### What to do
Where the word "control" occurs in a line of the data, return the whole line.

Excerpts from a dataset
__________________________________________________

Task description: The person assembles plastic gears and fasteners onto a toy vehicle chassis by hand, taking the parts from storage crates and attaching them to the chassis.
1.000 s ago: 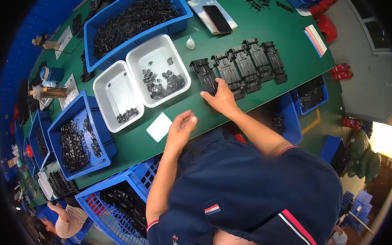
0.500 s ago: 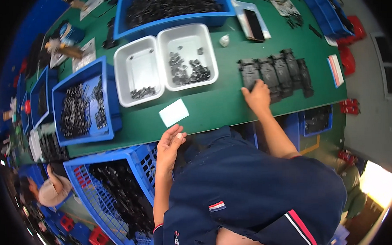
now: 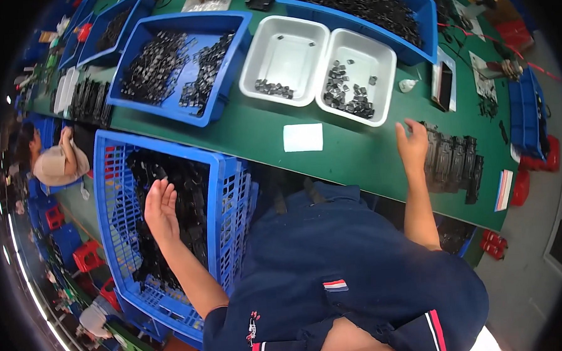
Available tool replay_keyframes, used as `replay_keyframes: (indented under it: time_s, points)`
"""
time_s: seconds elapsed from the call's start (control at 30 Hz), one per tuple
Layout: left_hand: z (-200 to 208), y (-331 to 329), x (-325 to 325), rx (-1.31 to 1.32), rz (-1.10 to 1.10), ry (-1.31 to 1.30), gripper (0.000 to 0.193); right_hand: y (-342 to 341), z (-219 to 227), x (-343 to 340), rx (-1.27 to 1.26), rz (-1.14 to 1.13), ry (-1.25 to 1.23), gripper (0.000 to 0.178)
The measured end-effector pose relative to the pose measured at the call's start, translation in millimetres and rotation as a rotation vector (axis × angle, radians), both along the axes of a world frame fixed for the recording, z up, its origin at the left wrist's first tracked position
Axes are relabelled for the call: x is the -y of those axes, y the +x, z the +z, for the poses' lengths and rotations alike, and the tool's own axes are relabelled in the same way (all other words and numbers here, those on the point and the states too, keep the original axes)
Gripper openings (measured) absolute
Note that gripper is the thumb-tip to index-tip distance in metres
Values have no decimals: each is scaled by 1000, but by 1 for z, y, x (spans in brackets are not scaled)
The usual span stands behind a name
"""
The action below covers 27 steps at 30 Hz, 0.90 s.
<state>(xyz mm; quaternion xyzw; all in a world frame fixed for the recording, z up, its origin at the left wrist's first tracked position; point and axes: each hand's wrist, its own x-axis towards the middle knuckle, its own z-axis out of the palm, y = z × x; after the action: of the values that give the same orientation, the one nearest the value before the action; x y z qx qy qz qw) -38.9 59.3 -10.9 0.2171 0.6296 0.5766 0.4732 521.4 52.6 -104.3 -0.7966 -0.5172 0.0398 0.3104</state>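
Head view: left hand (image 3: 161,209) spread empty over blue crate (image 3: 232,196) of black parts (image 3: 181,186); right hand (image 3: 412,146), fingers loose, rests on black housings (image 3: 456,161); fetching step, a grasp comes next

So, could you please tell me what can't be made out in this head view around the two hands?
- Head view: the near end of the blue crate is hidden by the person's torso and left forearm.
- Whether the left hand touches the black parts beneath it cannot be told.
- The right hand covers the left end of the black part row.
- Parts in the white trays are too small to identify.
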Motion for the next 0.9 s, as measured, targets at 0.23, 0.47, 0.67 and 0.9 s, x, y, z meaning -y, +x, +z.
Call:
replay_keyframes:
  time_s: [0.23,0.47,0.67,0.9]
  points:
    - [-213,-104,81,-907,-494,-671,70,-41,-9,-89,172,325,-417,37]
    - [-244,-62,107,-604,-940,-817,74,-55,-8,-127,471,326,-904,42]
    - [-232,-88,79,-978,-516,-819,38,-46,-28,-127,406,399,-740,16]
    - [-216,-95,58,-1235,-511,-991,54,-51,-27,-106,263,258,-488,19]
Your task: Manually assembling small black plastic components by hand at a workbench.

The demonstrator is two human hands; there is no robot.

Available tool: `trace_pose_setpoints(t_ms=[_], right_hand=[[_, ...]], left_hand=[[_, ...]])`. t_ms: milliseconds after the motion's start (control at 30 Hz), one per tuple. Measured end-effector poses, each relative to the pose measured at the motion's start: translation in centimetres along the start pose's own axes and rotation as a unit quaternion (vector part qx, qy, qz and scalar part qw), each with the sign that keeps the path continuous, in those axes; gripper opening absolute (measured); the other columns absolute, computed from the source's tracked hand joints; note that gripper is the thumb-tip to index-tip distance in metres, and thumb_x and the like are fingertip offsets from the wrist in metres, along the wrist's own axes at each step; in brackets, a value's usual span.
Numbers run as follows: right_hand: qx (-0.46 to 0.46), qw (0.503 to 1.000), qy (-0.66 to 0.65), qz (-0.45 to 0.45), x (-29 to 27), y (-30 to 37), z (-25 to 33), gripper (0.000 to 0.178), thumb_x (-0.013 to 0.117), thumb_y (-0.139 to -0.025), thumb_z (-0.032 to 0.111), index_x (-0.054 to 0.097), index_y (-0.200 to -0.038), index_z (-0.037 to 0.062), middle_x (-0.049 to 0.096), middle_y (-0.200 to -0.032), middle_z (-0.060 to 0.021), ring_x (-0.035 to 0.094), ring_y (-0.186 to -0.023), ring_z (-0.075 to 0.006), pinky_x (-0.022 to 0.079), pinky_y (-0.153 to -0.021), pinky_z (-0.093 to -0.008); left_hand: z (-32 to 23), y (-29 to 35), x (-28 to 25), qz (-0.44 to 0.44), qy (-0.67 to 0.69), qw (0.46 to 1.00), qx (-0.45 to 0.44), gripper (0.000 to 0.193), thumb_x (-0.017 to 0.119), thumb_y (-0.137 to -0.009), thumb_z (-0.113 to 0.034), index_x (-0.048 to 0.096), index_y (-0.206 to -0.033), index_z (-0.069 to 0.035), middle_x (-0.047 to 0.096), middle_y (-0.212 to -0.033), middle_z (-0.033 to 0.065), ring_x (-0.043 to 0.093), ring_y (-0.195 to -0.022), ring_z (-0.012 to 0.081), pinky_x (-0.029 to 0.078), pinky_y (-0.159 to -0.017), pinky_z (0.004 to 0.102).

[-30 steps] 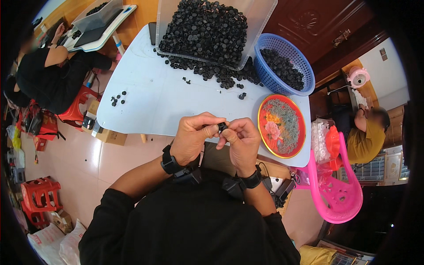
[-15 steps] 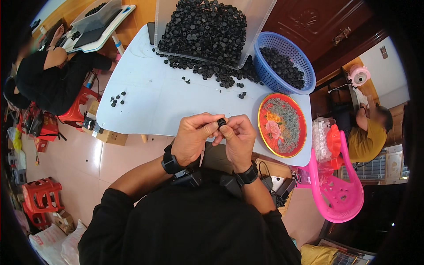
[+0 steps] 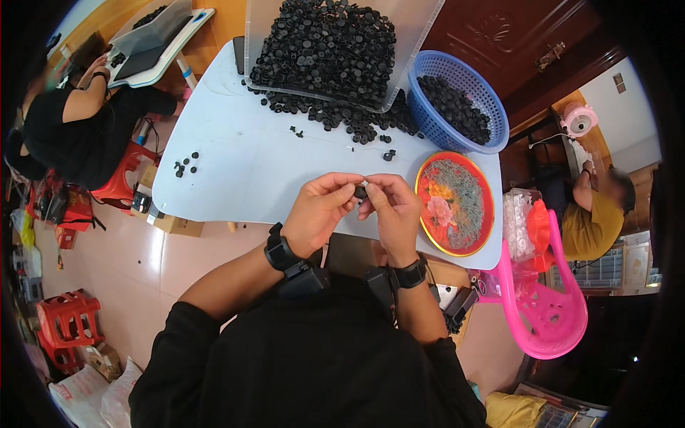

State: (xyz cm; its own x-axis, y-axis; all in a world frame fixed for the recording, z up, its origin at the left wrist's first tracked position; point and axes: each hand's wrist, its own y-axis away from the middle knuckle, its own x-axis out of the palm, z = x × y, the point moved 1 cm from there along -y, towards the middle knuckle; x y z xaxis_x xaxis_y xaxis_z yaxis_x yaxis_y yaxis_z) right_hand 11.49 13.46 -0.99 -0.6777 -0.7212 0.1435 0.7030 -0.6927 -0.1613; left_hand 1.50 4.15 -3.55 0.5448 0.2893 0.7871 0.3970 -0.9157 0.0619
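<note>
Between the fingertips of both hands is a small round black plastic part, held above the near edge of the white table. My left hand pinches it from the left, thumb and forefinger closed. From the right, my right hand grips it with thumb and forefinger. Fingers partly hide the part, so its exact kind does not show. Right of my right hand lies a red round tray with a flower pattern, bearing many thin grey metal pins or screws.
A clear plastic bin full of black parts stands at the back, with more spilled before it. Beside it is a blue basket of black pieces. Several loose parts lie at left. A pink chair stands right; two people sit working nearby.
Both hands have lifted slightly away from me, and the black part has been turned between the fingertips. At left, the other person's arm has lowered toward their table.
</note>
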Motion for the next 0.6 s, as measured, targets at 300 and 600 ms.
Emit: trace_pose_setpoints(t_ms=[300, 600], right_hand=[[0.060, 0.998, -0.003, 0.010, -0.3, -0.4, -0.4, 0.012, 0.057, -0.084, 0.003, 0.059, -0.093, -0.0040, 0.060, -0.075, -0.0072, 0.057, -0.059, -0.0108, 0.050, -0.053, -0.0224], [0.024, 0.993, -0.036, -0.111, -7.4, -7.4, 3.7, 0.015, 0.060, -0.081, 0.001, 0.059, -0.095, -0.0037, 0.060, -0.076, -0.0081, 0.058, -0.063, -0.0137, 0.051, -0.059, -0.0262]], left_hand=[[0.2, -1.4, -0.5, -0.038, 0.018, 0.999, -0.023, 0.020, 0.053, -0.088, -0.005, 0.058, -0.105, 0.003, 0.060, -0.097, 0.0090, 0.053, -0.078, 0.0114, 0.046, -0.072, 0.0260], [-1.0, -2.2, -3.1, -0.097, -0.047, 0.991, -0.073, 0.017, 0.056, -0.086, -0.006, 0.060, -0.102, 0.001, 0.062, -0.090, 0.0081, 0.054, -0.075, 0.0111, 0.044, -0.070, 0.0229]])
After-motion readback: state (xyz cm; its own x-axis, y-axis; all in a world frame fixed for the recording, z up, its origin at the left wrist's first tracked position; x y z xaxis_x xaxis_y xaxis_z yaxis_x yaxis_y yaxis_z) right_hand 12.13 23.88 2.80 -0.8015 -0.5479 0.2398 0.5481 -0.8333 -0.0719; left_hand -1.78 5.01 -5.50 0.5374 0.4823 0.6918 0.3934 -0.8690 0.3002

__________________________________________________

### Result below
time_s: seconds elapsed from the call's start (control at 30 Hz), one per tuple
Available tool: `trace_pose_setpoints(t_ms=[_], right_hand=[[_, ...]], left_hand=[[_, ...]])`. t_ms: milliseconds after the motion's start (control at 30 Hz), one per tuple. Measured end-effector poses, each relative to the pose measured at the motion's start: translation in centimetres along the start pose's own axes and rotation as a unit quaternion (vector part qx, qy, qz and scalar part qw), each with the sign that keeps the path continuous, in those axes; gripper opening absolute (measured); the other columns absolute, computed from the source's tracked hand joints; note that gripper is the thumb-tip to index-tip distance in metres, and thumb_x and the like are fingertip offsets from the wrist in metres, along the wrist's own axes at each step; in brackets, a value's usual span.

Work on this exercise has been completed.